Additionally, storing the information about the configurations for variations of the experiment groups in a dedicated repository can also reduce cognitive load because the developers can separate implementing the UI and managing the configs in two different settings.

Maintaining reliability

Freedom and flexibility can often introduce complexity to software. To minimize risks, we do the following:

Fallbacks are written in a dedicated module in the frontend code. It’s usually just the value isEnabled: false for each functionality but even in the configuration server’s downtime, the application will still be live with the default behavior.
By turning on the feature only for QA devices, QA in production can be done.
Because conditionals left in the source code even after tests are done become technical debt, we delete conditionals as quickly as possible and minimize the number of flags (with configuration or not).

With the new system, we have achieved the following:

QA costs are where changes occur. By reducing code changes, we can use QA resources more efficiently.
Another significant advantage of feature flags and remote configuration is avoiding big bang releases. This might be a good topic for the next post.

Implementation details with React

We use the React context to provide feature configuration so it can be used directly from anywhere in the UI component tree. We decided not to use a complex state management system. Configurations do not change over user actions during the session, so the simpler React context came in handy. Avoiding prop-drilling also minimizes code changes, too.

Below is a simplified example of our code. First, we create context with the default values written in the frontend code as the initial values. Setting the initial values is optional but recommended.

featureConfigurationContext.ts:

import { createContext } from 'react';
import { defaultFeatureConfiguration } from '../defaultFeatureConfiguration';
  
export const FeatureConfigurationContext = createContext({
  ...defaultFeatureConfiguration,
});

Next, we overwrite the default values with the values sent from the remote repository and provide them.

App.tsx:

import { FeatureConfigurationContext } from './FeatureConfigurationContext';
  
const featureConfiguration = {
  ...defaultFeatureConfiguration,
  ...featureConfigurationData,
};
  
function App() {
  return (
    <FeatureConfigurationContext.Provider value="featureConfiguration">
      ...
    </FeatureConfigurationContext.Provider>
  );
}

Using it is a breeze.

Feature.tsx:

import { FeatureConfigurationContext } from '../../FeatureConfigurationContext';
   
const { numberOfArticlesToLoadInitially } = useContext(
  FeatureConfigurationContext
);
   
function Feature() {
  return (
    <SomeJsxElement>
      // Here you can use numberOfArticlesToLoadInitially
    </SomeJsxElement>
  );
}

Canary releases

Finally, canary releasing is a strategy that allows teams to rollout a feature to a small subset of users in order to reduce risks. LINE NEWS has been using this method for years. With the new architecture, we now have better control of the features as we can target which features to enable for which experiment groups. If something goes wrong, we can simply turn off the feature to avoid further damage.

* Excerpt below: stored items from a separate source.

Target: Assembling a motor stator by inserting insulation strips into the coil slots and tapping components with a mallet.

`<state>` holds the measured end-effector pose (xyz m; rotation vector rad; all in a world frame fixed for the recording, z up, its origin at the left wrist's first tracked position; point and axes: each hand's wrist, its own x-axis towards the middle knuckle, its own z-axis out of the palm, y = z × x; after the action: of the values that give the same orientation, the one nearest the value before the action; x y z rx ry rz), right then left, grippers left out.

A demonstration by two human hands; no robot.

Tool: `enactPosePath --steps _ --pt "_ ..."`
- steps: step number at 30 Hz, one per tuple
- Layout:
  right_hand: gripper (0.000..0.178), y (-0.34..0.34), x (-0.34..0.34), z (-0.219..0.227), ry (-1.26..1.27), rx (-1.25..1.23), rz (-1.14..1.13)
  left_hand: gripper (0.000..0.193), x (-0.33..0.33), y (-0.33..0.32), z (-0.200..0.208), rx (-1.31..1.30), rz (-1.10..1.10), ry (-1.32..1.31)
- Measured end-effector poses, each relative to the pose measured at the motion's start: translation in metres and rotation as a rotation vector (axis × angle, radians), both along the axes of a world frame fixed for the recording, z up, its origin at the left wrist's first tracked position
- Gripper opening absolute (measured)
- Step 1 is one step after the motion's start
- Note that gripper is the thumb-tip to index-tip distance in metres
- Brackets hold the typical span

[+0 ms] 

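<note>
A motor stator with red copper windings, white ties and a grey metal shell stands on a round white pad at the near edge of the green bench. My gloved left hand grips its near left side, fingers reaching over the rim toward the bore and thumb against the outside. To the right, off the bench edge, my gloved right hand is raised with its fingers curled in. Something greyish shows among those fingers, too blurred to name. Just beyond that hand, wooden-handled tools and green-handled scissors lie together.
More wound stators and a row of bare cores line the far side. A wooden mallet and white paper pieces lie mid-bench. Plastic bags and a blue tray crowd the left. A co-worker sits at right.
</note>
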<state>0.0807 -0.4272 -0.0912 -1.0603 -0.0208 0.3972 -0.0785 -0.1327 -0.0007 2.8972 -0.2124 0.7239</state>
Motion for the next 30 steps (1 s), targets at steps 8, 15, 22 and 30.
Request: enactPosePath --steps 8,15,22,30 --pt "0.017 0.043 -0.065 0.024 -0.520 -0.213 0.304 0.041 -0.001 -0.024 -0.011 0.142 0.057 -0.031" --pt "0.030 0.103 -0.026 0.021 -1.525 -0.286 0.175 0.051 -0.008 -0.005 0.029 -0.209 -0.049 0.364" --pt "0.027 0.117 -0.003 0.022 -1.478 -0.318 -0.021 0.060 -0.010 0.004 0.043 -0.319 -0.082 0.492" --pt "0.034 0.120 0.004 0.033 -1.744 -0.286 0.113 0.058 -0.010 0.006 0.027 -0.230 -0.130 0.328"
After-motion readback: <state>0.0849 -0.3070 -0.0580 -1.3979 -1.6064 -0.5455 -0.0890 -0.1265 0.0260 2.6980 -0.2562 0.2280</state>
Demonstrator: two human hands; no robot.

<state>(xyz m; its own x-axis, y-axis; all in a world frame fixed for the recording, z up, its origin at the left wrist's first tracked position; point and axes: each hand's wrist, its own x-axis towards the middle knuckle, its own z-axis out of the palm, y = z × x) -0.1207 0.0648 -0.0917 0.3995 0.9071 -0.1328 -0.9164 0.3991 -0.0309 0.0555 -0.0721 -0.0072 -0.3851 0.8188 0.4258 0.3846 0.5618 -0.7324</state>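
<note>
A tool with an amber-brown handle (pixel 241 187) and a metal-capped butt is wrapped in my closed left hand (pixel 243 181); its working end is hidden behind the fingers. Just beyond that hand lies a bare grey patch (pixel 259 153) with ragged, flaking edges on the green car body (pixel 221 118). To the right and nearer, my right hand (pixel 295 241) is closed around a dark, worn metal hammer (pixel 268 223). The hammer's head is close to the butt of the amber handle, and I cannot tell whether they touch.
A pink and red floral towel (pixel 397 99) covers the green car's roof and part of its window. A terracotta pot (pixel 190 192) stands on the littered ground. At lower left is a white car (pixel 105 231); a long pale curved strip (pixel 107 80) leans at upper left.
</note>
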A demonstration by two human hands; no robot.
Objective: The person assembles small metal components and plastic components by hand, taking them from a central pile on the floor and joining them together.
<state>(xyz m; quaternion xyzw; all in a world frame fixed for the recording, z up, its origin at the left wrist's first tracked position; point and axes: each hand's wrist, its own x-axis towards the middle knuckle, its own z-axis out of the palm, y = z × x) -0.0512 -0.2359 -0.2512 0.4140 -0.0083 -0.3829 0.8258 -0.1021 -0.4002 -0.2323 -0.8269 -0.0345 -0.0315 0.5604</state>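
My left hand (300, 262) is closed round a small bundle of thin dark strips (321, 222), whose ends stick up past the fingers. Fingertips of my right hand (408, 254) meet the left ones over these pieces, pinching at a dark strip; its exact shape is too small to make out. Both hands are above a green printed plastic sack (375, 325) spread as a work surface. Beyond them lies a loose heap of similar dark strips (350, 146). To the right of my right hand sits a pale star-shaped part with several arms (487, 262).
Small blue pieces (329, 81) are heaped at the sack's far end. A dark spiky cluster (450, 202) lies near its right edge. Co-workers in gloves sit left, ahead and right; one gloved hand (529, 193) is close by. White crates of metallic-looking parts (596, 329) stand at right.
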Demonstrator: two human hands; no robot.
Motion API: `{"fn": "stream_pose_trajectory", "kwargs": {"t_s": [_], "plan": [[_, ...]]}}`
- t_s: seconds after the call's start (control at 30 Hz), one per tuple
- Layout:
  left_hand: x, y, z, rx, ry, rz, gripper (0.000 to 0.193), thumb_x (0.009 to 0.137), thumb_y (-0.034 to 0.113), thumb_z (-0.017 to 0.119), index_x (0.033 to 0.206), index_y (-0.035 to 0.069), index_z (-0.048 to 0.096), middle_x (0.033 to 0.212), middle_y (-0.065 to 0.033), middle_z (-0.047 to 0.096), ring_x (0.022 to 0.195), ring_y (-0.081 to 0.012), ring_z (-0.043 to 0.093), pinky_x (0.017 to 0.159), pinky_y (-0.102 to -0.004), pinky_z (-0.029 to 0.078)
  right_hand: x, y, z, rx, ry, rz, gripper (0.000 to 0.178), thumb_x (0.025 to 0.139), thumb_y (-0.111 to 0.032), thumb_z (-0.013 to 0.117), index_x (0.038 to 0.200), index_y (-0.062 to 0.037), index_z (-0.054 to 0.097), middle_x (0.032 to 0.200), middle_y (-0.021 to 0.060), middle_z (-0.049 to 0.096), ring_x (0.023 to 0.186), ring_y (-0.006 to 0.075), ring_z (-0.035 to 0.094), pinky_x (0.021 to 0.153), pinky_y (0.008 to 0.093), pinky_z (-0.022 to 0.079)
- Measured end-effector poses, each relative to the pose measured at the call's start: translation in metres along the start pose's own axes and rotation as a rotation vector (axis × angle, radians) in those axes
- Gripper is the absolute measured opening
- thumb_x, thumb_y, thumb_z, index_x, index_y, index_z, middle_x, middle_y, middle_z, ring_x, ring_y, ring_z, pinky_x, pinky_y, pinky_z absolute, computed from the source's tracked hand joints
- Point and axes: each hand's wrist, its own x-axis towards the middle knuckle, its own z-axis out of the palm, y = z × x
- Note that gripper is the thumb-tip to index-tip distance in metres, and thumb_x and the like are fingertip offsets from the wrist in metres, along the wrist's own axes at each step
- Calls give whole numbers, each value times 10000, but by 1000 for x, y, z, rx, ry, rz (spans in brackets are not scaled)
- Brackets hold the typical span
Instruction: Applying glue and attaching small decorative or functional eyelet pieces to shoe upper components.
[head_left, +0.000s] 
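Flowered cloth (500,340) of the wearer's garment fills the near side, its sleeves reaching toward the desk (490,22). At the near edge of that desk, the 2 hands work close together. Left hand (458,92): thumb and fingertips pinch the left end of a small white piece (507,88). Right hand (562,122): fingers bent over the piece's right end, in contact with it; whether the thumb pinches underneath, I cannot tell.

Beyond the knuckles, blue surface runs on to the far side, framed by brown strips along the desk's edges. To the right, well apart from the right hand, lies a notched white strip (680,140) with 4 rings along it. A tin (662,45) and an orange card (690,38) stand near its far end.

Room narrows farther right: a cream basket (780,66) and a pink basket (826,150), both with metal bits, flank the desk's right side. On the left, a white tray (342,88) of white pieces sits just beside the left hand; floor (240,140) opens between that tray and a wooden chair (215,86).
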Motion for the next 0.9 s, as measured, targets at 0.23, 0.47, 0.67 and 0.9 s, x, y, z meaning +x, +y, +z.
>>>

1. 77 million monthly active users/15.4 billion pageviews per month (Our research, as of August 2021)
2. LINE's A/B testing tool Libra can turn an experiment on and off. When the experiment is set inactive, the feature's default behavior is usually the same as the behavior when the feature receives the flag value that is off. This means that we could achieve something similar to feature flagging by coupling an experiment and a feature. We had run projects in this way for a while before. However, using an experiment's active/inactive status to toggle a feature on and off was not a proper usage of Libra and required careful planning each time. With the new architecture, we solved this issue, too.